AWS Deployment
This guide walks through deploying Datafly Signal on Amazon Web Services using EKS, MSK, ElastiCache, and RDS.
Prerequisites
Install the following tools on your workstation:
| Tool | Version | Purpose |
|---|---|---|
| AWS CLI | v2+ | AWS account access |
| eksctl | v0.170+ | EKS cluster creation |
| kubectl | v1.28+ | Kubernetes management |
| Helm | v3.14+ | Chart installation |
Ensure your AWS CLI is configured with credentials that have permissions to create EKS clusters, MSK clusters, ElastiCache, RDS instances, and IAM roles.
Architecture
Internet
│
┌──────▼──────┐
│ AWS ALB │
│ (Ingress) │
└──────┬──────┘
│
┌────────▼────────┐
│ Amazon EKS │
│ ┌────────────┐ │
│ │ Datafly │ │
│ │ Services │ │
│ └──────┬─────┘ │
└─────────┼───────┘
┌────────────┼────────────┐
│ │ │
┌──────▼──────┐ ┌───▼───┐ ┌─────▼─────┐
│ Amazon MSK │ │ RDS │ │ElastiCache│
│ (Kafka) │ │(PgSQL)│ │ (Redis) │
└─────────────┘ └───────┘ └───────────┘Step 1: Create the EKS Cluster
Choose a node instance type based on your sizing tier:
| Tier | Instance Type | Node Count | vCPU/Node | Memory/Node |
|---|---|---|---|---|
| Small | t3.xlarge | 3 | 4 | 16 GB |
| Medium | m5.xlarge | 3 | 4 | 16 GB |
| Large | m5.2xlarge | 5 | 8 | 32 GB |
| XL | m5.4xlarge | 8 | 16 | 64 GB |
eksctl create cluster \
--name datafly-cluster \
--region eu-west-1 \
--version 1.30 \
--nodegroup-name datafly-nodes \
--node-type m5.xlarge \
--nodes 3 \
--nodes-min 3 \
--nodes-max 6 \
--managedVerify the cluster is ready:
kubectl get nodesInstall the AWS ALB Ingress Controller
# Install the AWS Load Balancer Controller
helm repo add eks https://aws.github.io/eks-charts
helm install aws-load-balancer-controller eks/aws-load-balancer-controller \
--namespace kube-system \
--set clusterName=datafly-cluster \
--set serviceAccount.create=true \
--set serviceAccount.name=aws-load-balancer-controllerThe ALB Controller requires an IAM policy. Follow the AWS documentation for the full IAM setup.

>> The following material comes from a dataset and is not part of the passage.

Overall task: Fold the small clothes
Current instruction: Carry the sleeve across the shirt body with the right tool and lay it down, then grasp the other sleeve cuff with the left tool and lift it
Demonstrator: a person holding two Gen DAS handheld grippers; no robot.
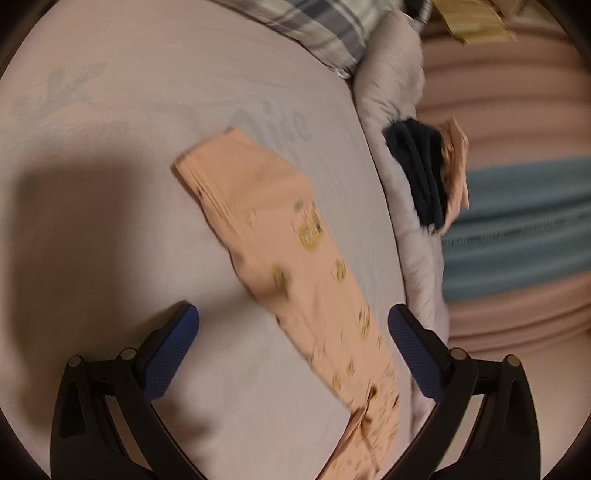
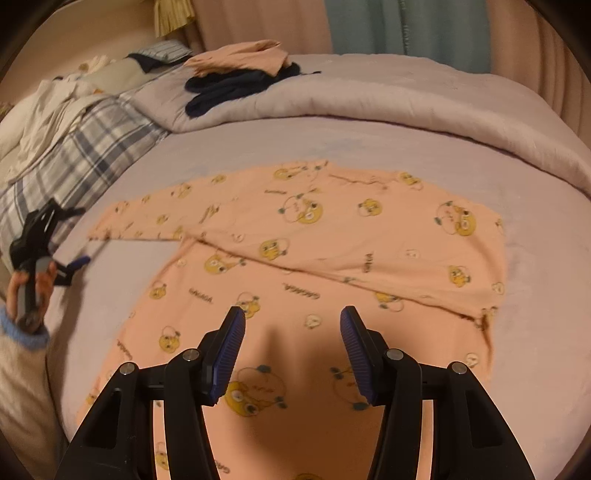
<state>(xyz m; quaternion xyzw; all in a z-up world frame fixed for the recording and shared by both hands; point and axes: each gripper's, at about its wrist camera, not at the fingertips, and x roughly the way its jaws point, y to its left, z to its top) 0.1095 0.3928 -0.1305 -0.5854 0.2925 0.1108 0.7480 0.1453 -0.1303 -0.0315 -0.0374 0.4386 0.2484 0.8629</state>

Step 2: Provision Managed Services
Amazon MSK (Kafka)
Create an MSK cluster in the same VPC as your EKS cluster:
aws kafka create-cluster \
--cluster-name datafly-kafka \
--kafka-version 3.6.0 \
--number-of-broker-nodes 2 \
--broker-node-group-info \
InstanceType=kafka.m5.large,\
ClientSubnets=subnet-xxx,subnet-yyy,\
SecurityGroups=sg-kafka \
--encryption-info '{"EncryptionInTransit":{"ClientBroker":"TLS"}}'Record the bootstrap brokers endpoint:
aws kafka get-bootstrap-brokers --cluster-arn arn:aws:kafka:...Amazon ElastiCache (Redis)
aws elasticache create-replication-group \
--replication-group-id datafly-redis \
--replication-group-description "Datafly Signal Redis" \
--engine redis \
--engine-version 7.1 \
--cache-node-type cache.t3.medium \
--num-cache-clusters 1 \
--security-group-ids sg-redis \
--cache-subnet-group-name datafly-subnet-group \
--transit-encryption-enabled \
--auth-token "your-redis-auth-token"Amazon RDS (PostgreSQL)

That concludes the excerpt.